I was talking with someone who has worked in car manufacturing as a line worker for the last 12 years or so. He works for one of the Big Three, and so of course had to join the UAW as a condition of employment.

He said that absenteeism and sheer laziness are constant problems. He is one of the ones that works, but at least half the people working there are constantly trying to game the system–usually by getting some sort of bogus medical note that allows reduced work loads–and exerting more effort avoiding work than they would have done had they just done their jobs.

Often, he said, they have 2 people trying to do the jobs of 7 since 5 people called in “sick”, which amounts to “not wanting to work today”.

He said the Union bureaucracy is enormous. There are a great many people employed by the UAW who produce literally NOTHING, but whose salaries are paid by those who do, which is to say, ultimately, by Ford, and even more ultimately, by those consumers who still choose to buy Ford vehicles, despite the patently better quality at similar prices of Japanese vehicles assembled here by American workers who are NON-unionized.

This system is idiotic. It indulges the worthless, and punishes the productive. It leads to massive, regular layoffs, since Ford is constantly having to retool to compete.

Here is my net conclusion, studying most unions: unions lead to increased levels of unemployment, since by increasing costs for job-creators, they lower the overall demand for labor. Less buildings are built. Less people are employed, in the United States, by the Big Three.

Now, I work alongside union members on job sites all the time. They are noticeably more professional than non-union members, and in particular it has long seemed to me that where electricians in particular are concerned, there is clear benefit to buying union; but this is, and should be, a process of free markets. Where a given product–here, labor–makes sense even at a higher price because of higher quality, then no coercion is necessary.

As things stand, though, there is no difference in what the UAW does–in having negotiated a collective bargaining agreement across three large corporations, and having gotten government protection for this patent collusion and labor monopoly–and what would be the case if Ford, Chrysler, and GM got together to force wages DOWN, through lockouts and similar methods. The first just happens to be legal, and the second illegal. Further, unions are tax exempt, yet still allowed to contribute to political campaigns, whereas corporations have to pay taxes.

I have repeated Goldwater/Bozell’s ideas in “Conscience of a Conservative” often, but here they are:

1) One union, one company. Let each union work out its own deal with its own company. No more labor monopolies.

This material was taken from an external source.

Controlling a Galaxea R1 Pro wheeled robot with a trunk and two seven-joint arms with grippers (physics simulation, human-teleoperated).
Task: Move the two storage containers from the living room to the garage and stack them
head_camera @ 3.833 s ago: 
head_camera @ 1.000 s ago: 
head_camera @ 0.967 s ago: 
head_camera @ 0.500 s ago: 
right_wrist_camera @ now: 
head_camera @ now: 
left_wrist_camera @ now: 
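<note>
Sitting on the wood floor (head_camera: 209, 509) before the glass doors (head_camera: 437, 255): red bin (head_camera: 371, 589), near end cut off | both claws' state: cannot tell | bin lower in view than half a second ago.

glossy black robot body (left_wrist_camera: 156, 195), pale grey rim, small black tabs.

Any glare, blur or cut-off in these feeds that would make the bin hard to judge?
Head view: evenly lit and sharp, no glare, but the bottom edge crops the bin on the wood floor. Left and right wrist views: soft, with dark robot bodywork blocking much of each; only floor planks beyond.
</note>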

2) Union membership needs to be voluntary. If it is a good deal, then it will be a no-brainer. However, take the guy I was talking about at the beginning: if you told him that he could make what he’s making, put it into a FORD backed pension plan (versus Ford-funded UAW administered plan), and do away with all the malingers and whiners, he would jump on that in a heartbeat.

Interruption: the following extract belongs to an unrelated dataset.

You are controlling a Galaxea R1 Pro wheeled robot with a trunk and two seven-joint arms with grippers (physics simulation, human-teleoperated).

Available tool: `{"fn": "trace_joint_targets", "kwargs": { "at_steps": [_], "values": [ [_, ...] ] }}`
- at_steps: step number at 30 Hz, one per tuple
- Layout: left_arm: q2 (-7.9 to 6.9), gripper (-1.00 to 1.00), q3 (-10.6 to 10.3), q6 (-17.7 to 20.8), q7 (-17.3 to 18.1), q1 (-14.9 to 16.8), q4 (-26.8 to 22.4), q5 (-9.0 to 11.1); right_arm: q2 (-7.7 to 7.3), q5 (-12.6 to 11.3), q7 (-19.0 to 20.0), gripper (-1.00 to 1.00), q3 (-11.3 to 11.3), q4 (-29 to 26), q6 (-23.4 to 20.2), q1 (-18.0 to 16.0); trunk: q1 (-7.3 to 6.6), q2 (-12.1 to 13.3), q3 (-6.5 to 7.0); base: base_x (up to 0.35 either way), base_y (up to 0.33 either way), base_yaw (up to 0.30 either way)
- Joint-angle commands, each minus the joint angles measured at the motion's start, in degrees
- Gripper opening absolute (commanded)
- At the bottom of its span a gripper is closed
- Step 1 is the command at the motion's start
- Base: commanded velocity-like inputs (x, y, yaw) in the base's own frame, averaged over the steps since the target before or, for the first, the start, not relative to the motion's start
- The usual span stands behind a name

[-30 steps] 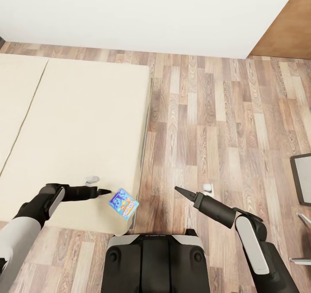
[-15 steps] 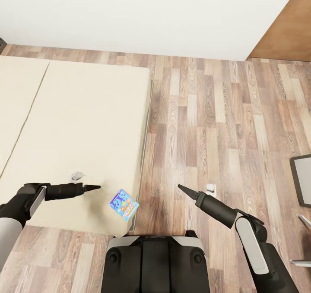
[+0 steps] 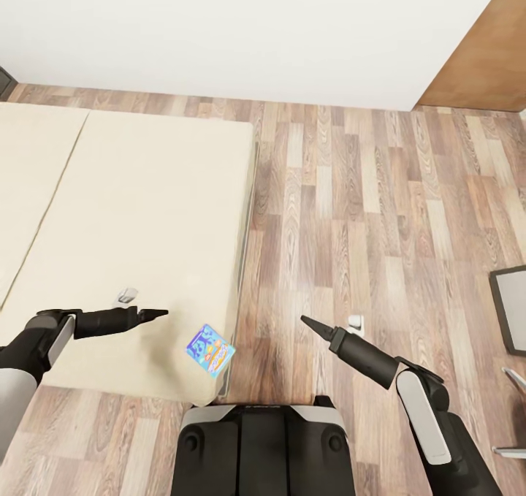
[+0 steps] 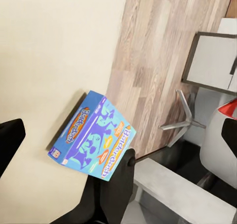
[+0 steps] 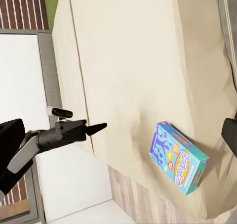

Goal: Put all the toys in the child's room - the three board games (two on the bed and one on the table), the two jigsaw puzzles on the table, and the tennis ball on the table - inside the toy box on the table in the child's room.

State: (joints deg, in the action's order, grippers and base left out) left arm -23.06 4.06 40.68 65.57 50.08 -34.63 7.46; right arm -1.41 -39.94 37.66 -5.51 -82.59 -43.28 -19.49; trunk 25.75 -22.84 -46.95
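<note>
Head view, left to right. The cream bed (image 3: 146, 211) is cut off at the left edge. Above its near edge the left gripper (image 3: 157, 312) points toward the board game; from here its fingers read as one dark tip, while in the left wrist view they stand wide apart, holding nothing. The board game (image 3: 210, 349), a blue box, lies on the bed near the corner, apart from the gripper; its lettering is too small to read. Over the wood floor (image 3: 365, 211) the right gripper (image 3: 307, 323) tapers to a point, and whether it is open or closed cannot be told. A grey-framed object (image 3: 510, 307) is cut off at the right edge.
</note>
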Motion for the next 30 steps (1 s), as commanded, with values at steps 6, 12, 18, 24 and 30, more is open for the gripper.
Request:
{"fn": "trace_joint_targets", "kwargs": {
  "at_steps": [6, 12, 18, 24, 30],
  "values": [
    [0.11, 1.00, 0.00, 0.63, 0.08, 0.07, 0.00, 0.19, 0.00, -0.22, -0.03, 1.00, -0.05, 0.17, -0.38, -0.02, 0.04, -0.08, 0.12, 0.000, 0.000, 0.004],
    [0.12, 1.00, 0.07, 1.86, 0.08, 0.09, 0.00, 0.19, 0.09, -0.23, -0.11, 1.00, -0.06, 0.60, -0.25, -0.02, 0.04, -0.08, 0.13, 0.000, 0.000, 0.000],
    [0.12, 1.00, 0.07, 2.01, 0.08, 0.10, 0.00, 0.19, 0.05, -0.18, -0.13, 1.00, -0.04, 0.67, 0.10, -0.02, 0.04, -0.08, 0.21, 0.000, 0.000, 0.000],
    [0.12, 1.00, 0.13, 2.03, 0.08, 0.11, 0.00, 0.19, -0.13, -0.30, 0.05, 1.00, -0.03, 0.70, 2.82, -0.02, 0.04, -0.08, 0.66, 0.000, 0.000, 0.000],
    [0.20, 1.00, 0.14, 2.03, 0.08, 0.11, 0.00, 0.19, -0.17, -0.33, 0.14, 1.00, -0.05, 1.20, 3.54, -0.02, 0.04, -0.08, 1.22, 0.000, 0.000, 0.000]
  ]
}}
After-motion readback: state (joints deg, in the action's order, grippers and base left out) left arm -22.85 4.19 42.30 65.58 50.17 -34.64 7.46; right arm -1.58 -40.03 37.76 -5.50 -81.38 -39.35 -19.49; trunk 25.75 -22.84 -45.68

3) If you don’t pay taxes, then you don’t get to lobby or contribute to political campaigns. If you think about it, what unions do, in using union dues for political campaigns, is force people to contribute to political causes they may not believe in. Since union membership is compulsory, then there is no way out of this, if you want to work, and can’t find another, better job. This is ludicrous.

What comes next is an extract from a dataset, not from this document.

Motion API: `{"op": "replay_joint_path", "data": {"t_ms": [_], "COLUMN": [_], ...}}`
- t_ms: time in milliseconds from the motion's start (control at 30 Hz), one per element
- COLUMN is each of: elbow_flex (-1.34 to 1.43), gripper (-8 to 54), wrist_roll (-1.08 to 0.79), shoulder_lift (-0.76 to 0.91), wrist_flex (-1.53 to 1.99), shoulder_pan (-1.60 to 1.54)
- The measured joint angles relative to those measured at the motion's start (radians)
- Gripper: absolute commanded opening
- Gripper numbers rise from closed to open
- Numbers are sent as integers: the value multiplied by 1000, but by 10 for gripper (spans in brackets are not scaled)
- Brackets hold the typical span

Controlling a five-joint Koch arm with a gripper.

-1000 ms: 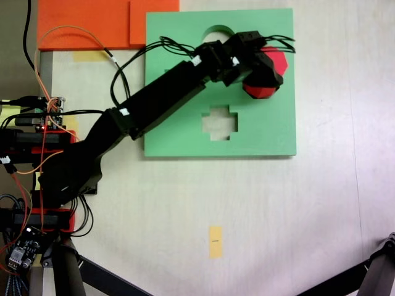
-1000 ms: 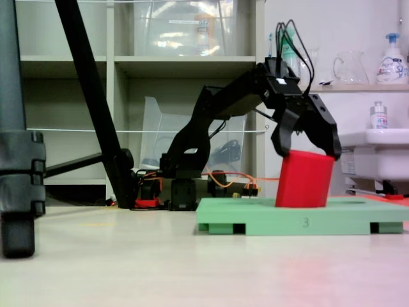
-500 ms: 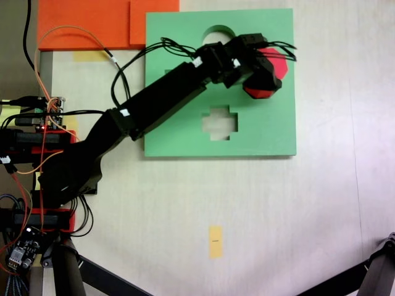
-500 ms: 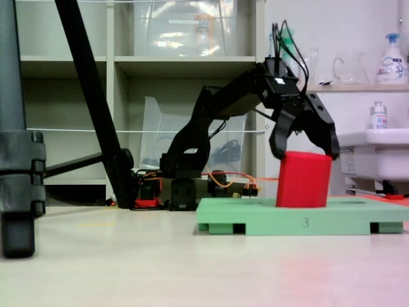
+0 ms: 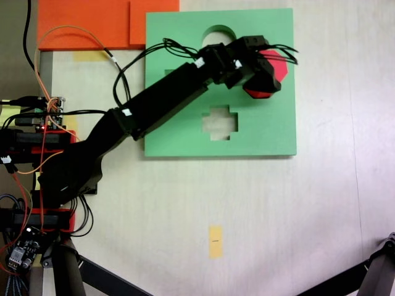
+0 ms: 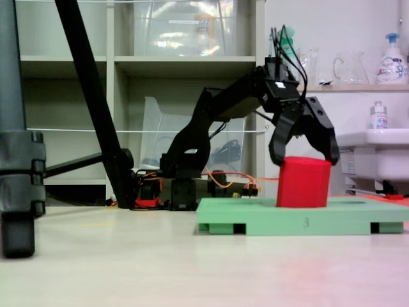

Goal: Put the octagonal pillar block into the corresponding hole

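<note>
The octagonal pillar block (image 5: pixel 281 66) is a red foam prism. It stands upright on the right part of the green board (image 5: pixel 271 135), with its foot sunk into the board (image 6: pixel 255 220). The corresponding hole is hidden under the block (image 6: pixel 303 185). My gripper (image 6: pixel 303 158) hangs right above the block, open. Its jaws are spread about as wide as the block, with the tips level with its top edge. From above, the gripper (image 5: pixel 268 74) covers much of the block's top.
The board also has a round cutout (image 5: pixel 219 31) and a cross-shaped cutout (image 5: pixel 220 121). An orange foam slab (image 5: pixel 86 24) lies at the top left. A yellow tape mark (image 5: pixel 215 240) is on the table. A tripod leg (image 6: pixel 96 109) and shelves stand behind.
The block went from tilted to upright and sank lower into the board. The jaws spread slightly and their tips now sit at its top edge instead of overlapping its sides.
</note>
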Motion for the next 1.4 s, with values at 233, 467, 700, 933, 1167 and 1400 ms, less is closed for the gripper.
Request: {"op": "replay_joint_path", "data": {"t_ms": [233,467,700,933,1167,1400], "elbow_flex": [-5,-5,-11,117,333,940], "gripper": [528,483,388,389,395,399], "wrist_roll": [35,-98,-1103,-1612,-1867,-1907], "shoulder_lift": [-5,106,489,698,788,1040], "wrist_flex": [15,95,342,494,437,48], "shoulder_pan": [-12,-28,41,373,577,589]}}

To this I would add that it is logical that all tax payers should have a voice in the political process. Corporations pay taxes, and therefore are entitled to make contributions. However, the same logic applies: it is a violation of the principle of individual sovereignty in the political process. You may work somewhere, but not approve of the use to which the income you help generate for that entity is being put.

My conclusion is that corporations should not pay ANY taxes. Zero. And their ability to make political contributions should likewise be ended.

Most Ivy Leagueish intellectuals will never have tried to form a corporation. They don’t really understand how business works. It is all crass to them. Money grows on Ivy League trees, as far as their practical knowledge goes.

Some years ago, though, I investigated the advantages of various forms of incorporation, which mainly act as legal barriers in law suits. There are two principle types of standard corporations: S Corps and C Corps (I’ll leave aside LLC’s and other forms of organization). In an S corporation, intended for very small businesses, the net profit/loss flows to an individual, who pays taxes on the profits, if any, of the corporation as ordinary income. That is the way I recall it.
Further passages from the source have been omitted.